There is no single, authoritative source of precise definitions of many of the encodings and their names. However, IANA
is the best source for names, and our Character Set repository is a good source of encoding definitions for each platform.
The
transferring of text from one machine to another one often causes some
loss of information. Some platforms have a different interpretation of
the text than the other platforms. For example, Shift-JIS can be
interpreted differently on Windows™ compared to UNIX®. Windows maps
byte value 0x5C to the backslash symbol, while some UNIX machines map
that byte value to the Yen symbol. Another problem arises when a
character in the codepage looks like the Unicode Greek letter Mu or the
Unicode micro symbol. Some platforms map this codepage byte sequence to
one Unicode character, while another platform maps it to the other
Unicode character. Fallbacks can partially fix this problem by mapping
both Unicode characters to the same codepage byte sequence. Even though
some character information is lost, the text is still readable.
ICU's converter API has the following main features:
Unicode surrogate support
Support for all major encodings
Consistent text conversion across all computer platforms
Text data can be streamed (buffered) through the API
Fast text conversion
Supports fallbacks to the codepage
Supports reverse fallbacks to Unicode
Allows callbacks for handling and substituting invalid or unmapped byte sequences
Allows a user to add support for unsupported encodings
This section deals with the processes of converting encodings to and from Unicode.
Recommendations
Use Unicode encodings whenever possible.
Together with Unicode for internal processing, it makes completely
globalized systems possible and avoids the many problems with
non-algorithmic conversions. (For a discussion of such problems, see
for example "Character Conversions and Mapping Tables"
on http://icu-project.org/docs/
and the XML Japanese Profile
.)
Use UTF-8 and UTF-16.
Use UTF-16BE, SCSU and BOCU-1 as appropriate.
In special environments, other Unicode encodings may be used as
well, such as UTF-16LE, UTF-32, UTF-32BE, UTF-32LE, UTF-7, UTF-EBCDIC,
and CESU-8. (For turning Unicode filenames into ASCII-only filename
strings, the IMAP-mailbox-name encoding can be used.)
Do not exchange text with single/unpaired surrogates.
Use legacy charsets only when absolutely necessary. For best data fidelity:
ISO-8859-1
is relatively unproblematic — if its limited character repertoire is
sufficient — because it is converted trivially (1:1) to Unicode,
avoiding conversion table problems for its small set of characters. (By
contrast, proper conversion from US-ASCII requires a check for illegal
byte values 0x80..0xff, which is an unnecessary complication for modern
systems with 8-bit bytes. ISO-8859-1 is nearly as ubiquitous for modern
systems as US-ASCII was for 7-bit systems.)
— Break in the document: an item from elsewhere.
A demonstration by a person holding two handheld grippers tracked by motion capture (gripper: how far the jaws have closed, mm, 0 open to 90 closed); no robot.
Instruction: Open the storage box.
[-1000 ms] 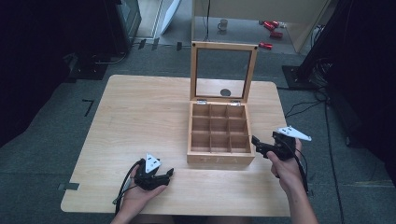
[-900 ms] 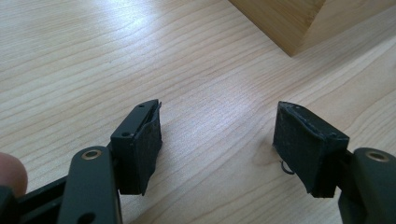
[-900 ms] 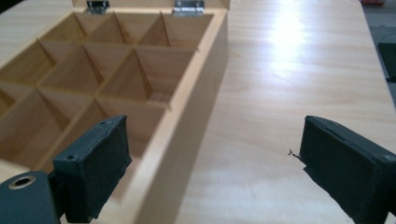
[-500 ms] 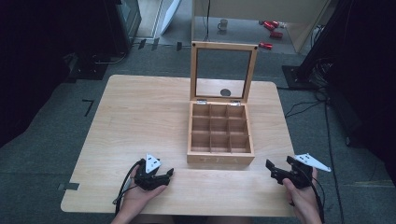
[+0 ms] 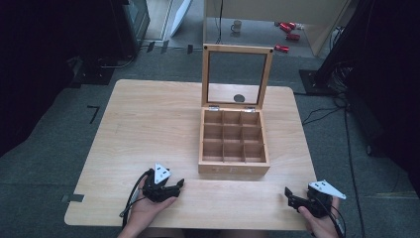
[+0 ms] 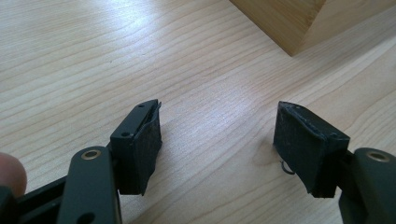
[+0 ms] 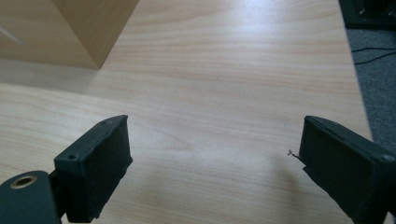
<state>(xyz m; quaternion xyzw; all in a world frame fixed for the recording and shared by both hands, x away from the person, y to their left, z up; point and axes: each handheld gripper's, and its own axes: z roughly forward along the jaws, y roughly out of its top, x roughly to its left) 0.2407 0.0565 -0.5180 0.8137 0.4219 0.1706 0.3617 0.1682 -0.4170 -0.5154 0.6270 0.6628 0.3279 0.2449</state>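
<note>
The left gripper (image 5: 171,187) had its jaws wide apart with nothing between them, bare wood grain showing in the gap in the left gripper view. The right gripper (image 5: 293,197) also stood wide open and empty, low over the near right corner. Each was held in a hand at the near edge of the pale rectangular wooden bench (image 5: 148,129), the left hand (image 5: 148,208) resting on it, forearms entering from below. Between and beyond them sat the open light-wood tea box with nine compartments (image 5: 233,166), its glass-paned lid (image 5: 236,74) upright. Grey carpet (image 5: 49,163) surrounded the bench.
</note>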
If you need to communicate with a certain platform, then use the
same conversion tables as that platform itself, or at least ones that
are very, very close.
ICU's conversion table repository contains hundreds of Unicode
conversion tables from a number of common vendors and platforms as well
as comparisons between these conversion tables: http://icu-project.org/charts/charset/
.
Do not trust codepage documentation that is not
machine-readable, for example nice-looking charts: They are usually
incomplete and out of date.
ICU's default build includes about 200 conversion tables. See the ICU Data
chapter for how to add or remove conversion tables and other data.
In ICU, you can (and should) also use APIs that map a charset
name together with a standard/platform name. This allows you to get
different converters for the same ambiguous charset name (like
"Shift-JIS"), depending on the standard or platform specified. See the convrtrs.txt
alias table, the Using Converters
chapter and API references
.
For data exchange (rather than pure display), turn off fallback mappings: ucnv_setFallback(cnv, FALSE);
For some text formats, especially XML and HTML, it is possible
to set an "escape callback" function that turns unmappable Unicode code
points into corresponding escape sequences, preventing data loss. See
the API references and the ucnv sample code
.
Never modify a conversion table. Instead, use existing
ones that match precisely those in systems with which you communicate.
"Modifying" a conversion table in reality just creates a new one, which
makes the whole situation even less manageable.